The foreign key columns in the virtual tables reference the primary key columns in the real table, and indicate which real table row the virtual table row corresponds to. The columns with names that end with #index or #key indicate the position of the data within the original list or map. The columns with names that end with #value contain the expanded data from the collection.

Data connector updates

When you upgrade Analytics, the Robots Agent, or AX Server, you should test any of your scripts that import data using one of the Analytics data connectors (ACCESSDATA command).

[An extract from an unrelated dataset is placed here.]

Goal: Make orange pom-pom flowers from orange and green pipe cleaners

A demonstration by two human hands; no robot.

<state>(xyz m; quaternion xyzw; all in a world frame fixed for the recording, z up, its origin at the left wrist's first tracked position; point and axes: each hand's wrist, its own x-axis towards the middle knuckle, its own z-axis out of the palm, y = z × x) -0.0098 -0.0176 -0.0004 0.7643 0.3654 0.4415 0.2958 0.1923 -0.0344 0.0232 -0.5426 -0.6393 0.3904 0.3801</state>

The possibility exists that changes made by third-party data sources or ODBC driver vendors required updates to one or more of the data connectors. Scripted data connections may need to be updated in order to continue working correctly.

  • Re-run the import The easiest way to update a connection is to manually perform an import using the Data Access window in the upgraded version of Analytics. Copy the ACCESSDATA command from the log and use it to update your script.

    Note

    Before connecting to a data source and re-running the import, clear the connector cache to flush the existing set of table names.

    In the Existing Connections tab in the Data Access window, beside the connector name, select > Clear cache.

  • Update field specifications You may also need to update field specifications in the script body to align with table schema changes in the data source or ODBC driver. Possible changes include field names, field data types, and field and record lengths.
  • Check the results of any filtering You should also check the results of any filtering that you apply as part of the data import. Confirm that the import filtering is including and excluding records correctly.

Apache Cassandra data connector changes

Specific changes made to the Apache Cassandra data connector are listed below.

Analytics version Change

14.2

The connector no longer supports connecting to Apache Cassandra 2.0.

Connections can be made to Apache Cassandra 2.1, 2.2, and 3.0.